*Exercise description:* Print the data that follows word for word, leaving out any picture.

(Data below begins)

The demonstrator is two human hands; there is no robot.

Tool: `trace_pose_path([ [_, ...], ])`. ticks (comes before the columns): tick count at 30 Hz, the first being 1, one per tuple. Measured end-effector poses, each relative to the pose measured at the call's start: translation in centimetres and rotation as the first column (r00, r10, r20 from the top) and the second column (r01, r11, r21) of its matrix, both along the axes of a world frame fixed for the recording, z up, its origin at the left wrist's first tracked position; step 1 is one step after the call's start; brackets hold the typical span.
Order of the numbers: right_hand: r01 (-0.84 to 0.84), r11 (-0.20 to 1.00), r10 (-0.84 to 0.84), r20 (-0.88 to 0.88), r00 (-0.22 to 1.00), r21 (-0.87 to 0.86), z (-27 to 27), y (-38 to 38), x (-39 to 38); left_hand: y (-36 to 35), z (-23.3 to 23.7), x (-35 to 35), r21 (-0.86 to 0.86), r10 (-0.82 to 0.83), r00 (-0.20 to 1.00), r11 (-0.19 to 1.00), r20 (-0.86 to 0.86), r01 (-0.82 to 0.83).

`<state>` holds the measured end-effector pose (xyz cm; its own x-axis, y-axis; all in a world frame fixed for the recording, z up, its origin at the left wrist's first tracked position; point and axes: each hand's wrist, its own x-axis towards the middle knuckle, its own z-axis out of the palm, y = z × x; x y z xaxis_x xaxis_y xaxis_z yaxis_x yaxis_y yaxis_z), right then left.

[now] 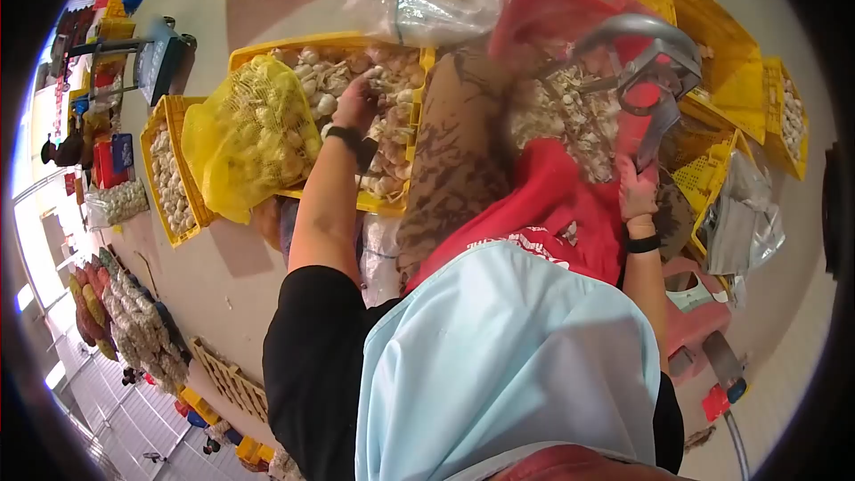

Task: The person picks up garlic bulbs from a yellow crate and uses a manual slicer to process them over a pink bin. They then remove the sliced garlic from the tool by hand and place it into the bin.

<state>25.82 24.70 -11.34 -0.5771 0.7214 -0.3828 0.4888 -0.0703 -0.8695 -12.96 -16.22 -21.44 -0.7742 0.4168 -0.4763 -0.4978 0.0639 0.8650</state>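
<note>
My left hand point(355, 107) reaches into a yellow crate point(334, 39) of garlic bulbs point(392, 129), its fingers curled on a garlic bulb among the others. A yellow mesh bag point(258, 138) with garlic in it lies over the crate's left part. On the right, my right hand point(638, 191) is closed around the lower grey handle point(657, 138) of a metal hand-lever tool point(659, 67) with a curved arm. Beneath and beside that tool lies a heap of garlic and trimmings point(570, 116). A red cloth point(534, 200) covers part of my lap.
A clear plastic bag of garlic point(427, 0) and a red crate point(552, 0) stand ahead. More yellow crates point(726, 53) are stacked at right. Another yellow crate of garlic point(174, 183) sits at left, with a platform scale point(160, 58) behind it.
</note>
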Motion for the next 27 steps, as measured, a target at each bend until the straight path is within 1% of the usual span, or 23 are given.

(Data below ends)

*Exercise result:*
The demonstrator is two human hands; there is no robot.

Tool: `trace_pose_path([ [_, ...], ])`. ticks (comes before the columns): tick count at 30 Hz, the first being 1, one per tuple. Measured end-effector poses, each relative to the pose measured at the call's start: translation in centimetres and rotation as the first column (r00, r10, r20 from the top) and the second column (r01, r11, r21) of its matrix, both along the axes of a world frame fixed for the recording, z up, its origin at the left wrist's first tracked position; step 1 is one step after the call's start; brackets hold the typical span.
Order of the numbers: right_hand: r01 (-0.84 to 0.84), r11 (-0.20 to 1.00), r10 (-0.84 to 0.84), r20 (-0.88 to 0.88), r00 (-0.22 to 1.00), r21 (-0.87 to 0.86), z (-27 to 27), y (-38 to 38), x (-39 to 38); left_hand: y (-36 to 35), z (-23.3 to 23.7), x (-35 to 35), r21 (-0.86 to 0.86), r10 (-0.82 to 0.83), r00 (-0.20 to 1.00), r11 (-0.19 to 1.00), r20 (-0.86 to 0.86), r01 (-0.82 to 0.83).

`<state>` holds the measured end-effector pose (xyz cm; its own x-axis, y-axis; all in a world frame fixed for the recording, z up, its origin at the left wrist's first tracked position; point and axes: each hand's wrist, its own x-axis towards the middle knuckle, its own z-axis out of the palm, y = z × x; x y z xaxis_x xaxis_y xaxis_z yaxis_x yaxis_y yaxis_z), right then left.

[now] 

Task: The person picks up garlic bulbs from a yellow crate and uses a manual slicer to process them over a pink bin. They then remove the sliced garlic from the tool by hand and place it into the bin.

<state>25.82 24.70 -11.34 -0.5771 0.7214 -0.3828 0.4888 -0.0703 -0.8695 -12.96 -16.22 -21.44 -0.7742 0.4168 -0.4763 -0.4978 0.0639 0.8650</state>
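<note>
My left hand point(355, 107) reaches into a yellow crate point(334, 39) of garlic bulbs point(392, 129), its fingers curled on a garlic bulb among the others. A yellow mesh bag point(258, 138) with garlic in it lies over the crate's left part. On the right, my right hand point(638, 191) is closed around the lower grey handle point(657, 138) of a metal hand-lever tool point(659, 67) with a curved arm. Beneath and beside that tool lies a heap of garlic and trimmings point(570, 116). A red cloth point(534, 200) covers part of my lap.
A clear plastic bag of garlic point(427, 0) and a red crate point(552, 0) stand ahead. More yellow crates point(726, 53) are stacked at right. Another yellow crate of garlic point(174, 183) sits at left, with a platform scale point(160, 58) behind it.
</note>
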Motion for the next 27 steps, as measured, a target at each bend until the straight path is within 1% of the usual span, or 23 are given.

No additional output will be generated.